Upper mantle oxidation state: Ferric iron contents of Iherzolite spinels by 57Fe Mössbauer spectroscopy and resultant oxygen fugacities

Abstract

The ferric iron contents of spinels from 30 spinel Iherzolite xenoliths have been measured by 57Fe Mössbauer spectroscopy. The samples are widely dispersed in geographic and tectonic setting, coming from Southwest United States (San Carlos, Kilbourne Hole), Japan (Ichinomegata), Massif Central, France (Mont Briançon) and Central Asia (Tariat Depression, Vitim Plateau). The total range of Fe 3O 4 contents of the spinels is from 1.7 to 5.2 mol% with an uncertainty of 0.2 to 0.3 mol%. These data were used to calculate the oxygen fugacities recorded by the spinel Iherzolites using the oxygen thermobarometer 6 Fe 2SiO 4 + O 2 = 3 Fe 2Si 2O 6 + 2 Fe 3O 4. olivine orthopyroxene spinel The Fe(III) contents of the spinels translate to oxygen fugacities which, at 15 kb, range between 1.7 log units below and 1.2 log units above FMQ using either the Mattioli and Wood (1988) or O'neill and Wall (1987) version of Fe 3O 4 activity. There are distinct regional differences ƒO 2, the specimens from SW U.S.A. and Central Asia exhibiting values from slightly above FMQ to 1.5 log units below FMQ. At an estimated pressure of 15 kb, these values overlap with the ƒO 2- T field of MORB glasses, indicating, in agreement with trace element abundances, that many of these samples are related to the MORB source region.

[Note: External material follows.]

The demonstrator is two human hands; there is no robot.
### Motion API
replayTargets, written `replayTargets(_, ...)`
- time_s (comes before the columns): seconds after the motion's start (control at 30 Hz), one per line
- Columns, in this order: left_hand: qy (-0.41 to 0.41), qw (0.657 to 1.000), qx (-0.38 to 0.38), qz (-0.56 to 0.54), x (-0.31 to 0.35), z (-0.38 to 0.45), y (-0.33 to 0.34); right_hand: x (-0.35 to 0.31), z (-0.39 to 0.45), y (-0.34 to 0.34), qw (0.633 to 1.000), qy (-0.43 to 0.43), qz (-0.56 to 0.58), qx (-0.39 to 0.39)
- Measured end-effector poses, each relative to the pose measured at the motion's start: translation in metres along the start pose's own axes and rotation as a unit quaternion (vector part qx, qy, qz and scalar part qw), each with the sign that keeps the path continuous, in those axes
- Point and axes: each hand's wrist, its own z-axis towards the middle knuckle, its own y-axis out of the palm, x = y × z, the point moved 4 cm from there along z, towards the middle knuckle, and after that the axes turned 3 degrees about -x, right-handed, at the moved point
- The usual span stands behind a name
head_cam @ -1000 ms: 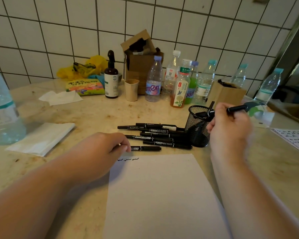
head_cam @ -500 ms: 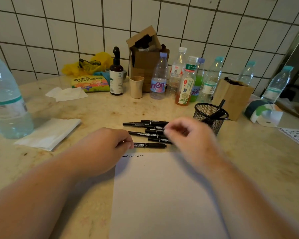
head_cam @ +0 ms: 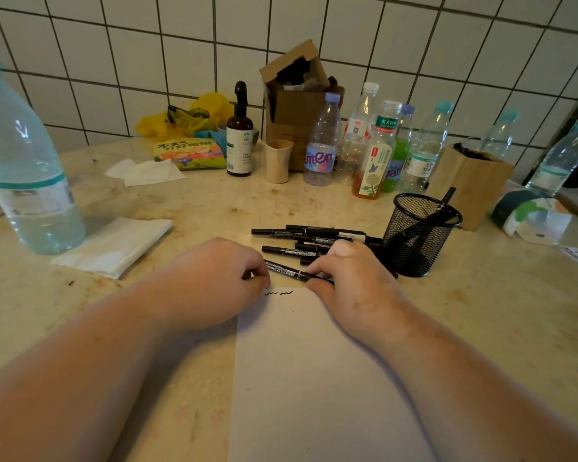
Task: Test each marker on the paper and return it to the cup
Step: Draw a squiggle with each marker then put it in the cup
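Above the paper [head_cam: 314,378], we pinch one marker [head_cam: 289,272] at both ends: left hand [head_cam: 214,281] on the cap end, right hand [head_cam: 347,281] on the barrel. Light, rigid, smooth; grip mid-barrel. The cup [head_cam: 417,235] stands near.

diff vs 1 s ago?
The right hand dropped its marker into the mesh cup, came back left and now grips the nearest marker, with the left hand at its other end. Paper and marker pile unchanged.

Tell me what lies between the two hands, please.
In the head view, one black marker spans the gap above the paper: the left hand holds one end, the right hand the other.
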Motion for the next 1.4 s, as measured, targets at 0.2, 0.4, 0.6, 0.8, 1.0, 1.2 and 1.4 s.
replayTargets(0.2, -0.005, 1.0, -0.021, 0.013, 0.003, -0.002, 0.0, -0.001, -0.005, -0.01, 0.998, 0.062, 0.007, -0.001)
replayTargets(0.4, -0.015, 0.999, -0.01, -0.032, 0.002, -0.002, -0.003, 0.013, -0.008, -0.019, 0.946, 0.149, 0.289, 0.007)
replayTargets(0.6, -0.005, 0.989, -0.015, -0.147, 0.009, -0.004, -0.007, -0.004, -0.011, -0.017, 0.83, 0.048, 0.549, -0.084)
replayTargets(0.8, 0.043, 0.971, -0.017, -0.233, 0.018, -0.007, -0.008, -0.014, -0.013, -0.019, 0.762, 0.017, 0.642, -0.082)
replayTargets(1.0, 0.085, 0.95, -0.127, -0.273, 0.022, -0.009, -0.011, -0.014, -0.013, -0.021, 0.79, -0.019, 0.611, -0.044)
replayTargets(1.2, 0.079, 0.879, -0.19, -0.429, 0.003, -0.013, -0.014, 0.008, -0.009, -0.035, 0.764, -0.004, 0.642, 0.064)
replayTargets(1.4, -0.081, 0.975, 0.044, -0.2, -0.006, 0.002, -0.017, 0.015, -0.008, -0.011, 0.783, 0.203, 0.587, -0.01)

Samples from Ichinomegata and Mont Briançon are all above the MORB range, however, suggesting progressive oxidation related to subduction processes. All of our samples give oxygen fugacities more than 2 log units above IW, implying that CHO fluids in the upper mantle are dominated by CO 2 and H 2O and that CH 4 is a minor (< 10%) component. A detailed comparison of Fe(III) contents determined by Mössbauer spectroscopy and those obtained from microprobe analysis indicates that the latter are sufficiently precise (± 0.002 fX Fe 3O 4) but, in general, too inaccurate for oxygen thermobarometry. Use of Mössbauer-analyzed spinels as microprobe standards enables accuracy to approach precision, however, and appropriate standards are available on request.